Eventually, Batille said:
‘Chez Jules, a little local bistro, Rue Popincourt.’
‘Is that all?’
‘That’s all.’
The rest of the tape was blank.
Batille must have said his last words on the pavement, a few moments before being assaulted by a stranger.
‘And the other two cassettes?’
‘They’re blank. They’re still in their original wrapping. I suppose he was going to use them later.’
‘Did you notice anything?’
‘The ones from Bastille.’
‘Yes. Play that bit again.’
Janvier jotted it down. Then he repeated the few lines that seemed to assume a more precise meaning as they listened.
‘It sounds as if there are at least three of them.’
‘Yes.’
‘And then the two they talked about, Gouvion and Lucien. A bit more than half an hour after his recording, Antoine had been attacked in Rue Popincourt.’
‘Except they didn’t take his tape recorder off him.’
‘Perhaps because the Pagliatis were approaching.’
‘I forgot something, in Rue Popincourt. Last night I spotted an old woman at an upstairs window, more or less opposite the scene of the attack.’
‘I’ve got it, chief. Shall I go there right now?’
Maigret, left on his own, went and stood by the window. The Batilles must have gone to Saint-Antoine Hospital, and the forensic doctor would soon take possession of the body.
Maigret still hadn’t seen the dead man’s sister, whom the family called Minou and who apparently kept strange company.
Convoys of barges glided slowly along the grey Seine, and tugs lowered their funnels as they passed under Pont Saint-Michel.
In the season of bad weather, the terrace was shielded by glazed partitions and heated by two braziers. Around the horseshoe-shaped bar, the room was quite large, the tables tiny, the chairs the kind that cram everybody close together in the evening.
Maigret sat down beside a pillar and, when one of the waiters passed close by, ordered a beer. He absently studied the faces around him. The clientele was quite mixed.

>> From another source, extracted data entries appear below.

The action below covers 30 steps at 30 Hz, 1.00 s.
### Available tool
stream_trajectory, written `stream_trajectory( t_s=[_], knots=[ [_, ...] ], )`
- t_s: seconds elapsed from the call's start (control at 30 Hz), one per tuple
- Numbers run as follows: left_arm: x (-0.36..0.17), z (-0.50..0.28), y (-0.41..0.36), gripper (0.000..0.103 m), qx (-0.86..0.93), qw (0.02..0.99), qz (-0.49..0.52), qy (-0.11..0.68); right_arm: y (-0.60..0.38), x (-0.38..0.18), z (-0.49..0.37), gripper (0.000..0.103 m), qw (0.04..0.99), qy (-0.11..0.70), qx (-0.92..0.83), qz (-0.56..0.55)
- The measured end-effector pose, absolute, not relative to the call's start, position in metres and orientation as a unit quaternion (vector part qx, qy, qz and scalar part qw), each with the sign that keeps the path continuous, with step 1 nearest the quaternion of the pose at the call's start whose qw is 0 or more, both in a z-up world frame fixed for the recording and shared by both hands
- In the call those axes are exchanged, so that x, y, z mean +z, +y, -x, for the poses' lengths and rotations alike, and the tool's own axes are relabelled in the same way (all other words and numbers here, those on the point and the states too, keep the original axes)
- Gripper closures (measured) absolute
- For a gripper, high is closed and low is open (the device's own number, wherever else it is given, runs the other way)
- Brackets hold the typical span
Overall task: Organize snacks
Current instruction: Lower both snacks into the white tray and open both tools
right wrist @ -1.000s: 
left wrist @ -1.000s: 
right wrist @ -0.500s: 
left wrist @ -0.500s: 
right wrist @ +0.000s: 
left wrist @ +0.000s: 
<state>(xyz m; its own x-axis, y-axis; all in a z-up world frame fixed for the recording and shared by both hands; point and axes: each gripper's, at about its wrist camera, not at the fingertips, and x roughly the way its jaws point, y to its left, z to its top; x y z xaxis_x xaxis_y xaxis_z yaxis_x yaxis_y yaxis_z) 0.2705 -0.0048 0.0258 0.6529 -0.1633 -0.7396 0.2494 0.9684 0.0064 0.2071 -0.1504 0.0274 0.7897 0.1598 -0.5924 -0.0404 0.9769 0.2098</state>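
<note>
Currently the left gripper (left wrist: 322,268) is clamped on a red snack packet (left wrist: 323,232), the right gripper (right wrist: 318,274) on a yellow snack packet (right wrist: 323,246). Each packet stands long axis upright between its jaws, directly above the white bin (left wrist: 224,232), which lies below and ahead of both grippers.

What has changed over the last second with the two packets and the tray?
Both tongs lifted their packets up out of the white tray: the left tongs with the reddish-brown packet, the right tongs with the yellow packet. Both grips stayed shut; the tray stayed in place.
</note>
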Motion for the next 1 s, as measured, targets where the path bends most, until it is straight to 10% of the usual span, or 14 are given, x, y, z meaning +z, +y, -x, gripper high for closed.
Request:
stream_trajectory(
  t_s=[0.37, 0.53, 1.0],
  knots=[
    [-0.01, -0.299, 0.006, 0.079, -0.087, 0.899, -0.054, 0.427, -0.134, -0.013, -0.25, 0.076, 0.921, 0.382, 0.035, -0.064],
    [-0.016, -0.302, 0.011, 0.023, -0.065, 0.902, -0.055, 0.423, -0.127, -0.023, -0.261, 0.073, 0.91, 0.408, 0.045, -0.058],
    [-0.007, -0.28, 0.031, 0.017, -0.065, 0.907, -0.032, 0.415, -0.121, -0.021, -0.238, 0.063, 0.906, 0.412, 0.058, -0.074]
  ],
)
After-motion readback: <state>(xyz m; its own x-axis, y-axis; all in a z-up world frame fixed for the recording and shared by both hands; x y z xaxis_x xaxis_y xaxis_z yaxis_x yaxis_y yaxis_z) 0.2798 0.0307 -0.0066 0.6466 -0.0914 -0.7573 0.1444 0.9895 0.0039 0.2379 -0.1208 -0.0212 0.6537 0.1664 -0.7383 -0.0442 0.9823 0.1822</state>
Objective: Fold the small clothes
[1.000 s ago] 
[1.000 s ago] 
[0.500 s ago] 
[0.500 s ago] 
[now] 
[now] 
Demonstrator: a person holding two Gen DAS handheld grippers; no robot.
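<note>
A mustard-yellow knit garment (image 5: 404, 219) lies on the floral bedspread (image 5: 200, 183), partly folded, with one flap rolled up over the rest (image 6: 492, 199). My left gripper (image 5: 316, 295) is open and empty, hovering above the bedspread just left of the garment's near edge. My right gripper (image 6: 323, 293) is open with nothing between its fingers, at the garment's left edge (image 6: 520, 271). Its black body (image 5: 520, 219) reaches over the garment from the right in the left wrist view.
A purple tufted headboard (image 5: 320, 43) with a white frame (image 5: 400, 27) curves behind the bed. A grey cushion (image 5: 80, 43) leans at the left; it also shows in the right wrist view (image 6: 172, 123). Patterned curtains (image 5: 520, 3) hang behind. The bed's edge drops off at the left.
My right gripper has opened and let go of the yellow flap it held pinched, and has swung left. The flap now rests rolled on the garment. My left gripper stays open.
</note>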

At the bar, for example, there were mostly men in blue work overalls, or the local old people who had come for their glass of red wine.
As to the others, the ones who were sitting down, there was a bit of everything: a woman dressed in black, surrounded by her two children and a big suitcase, as if in a station waiting room; a couple holding hands and gazing passionately into each other’s eyes; boys with very long hair sniggering and watching after the waitress and teasing her every time she passed by.
Because, as well as the two waiters in the café, there was a waitress with a particularly coarse face. In her black dress, with her white apron, she was thin, her back bent with exhaustion, and she barely managed to raise a smile for the customers.
Some men and women were quite well-dressed, others less so. Some ate a sandwich and drank a coffee or a glass of beer. Others were having an aperitif.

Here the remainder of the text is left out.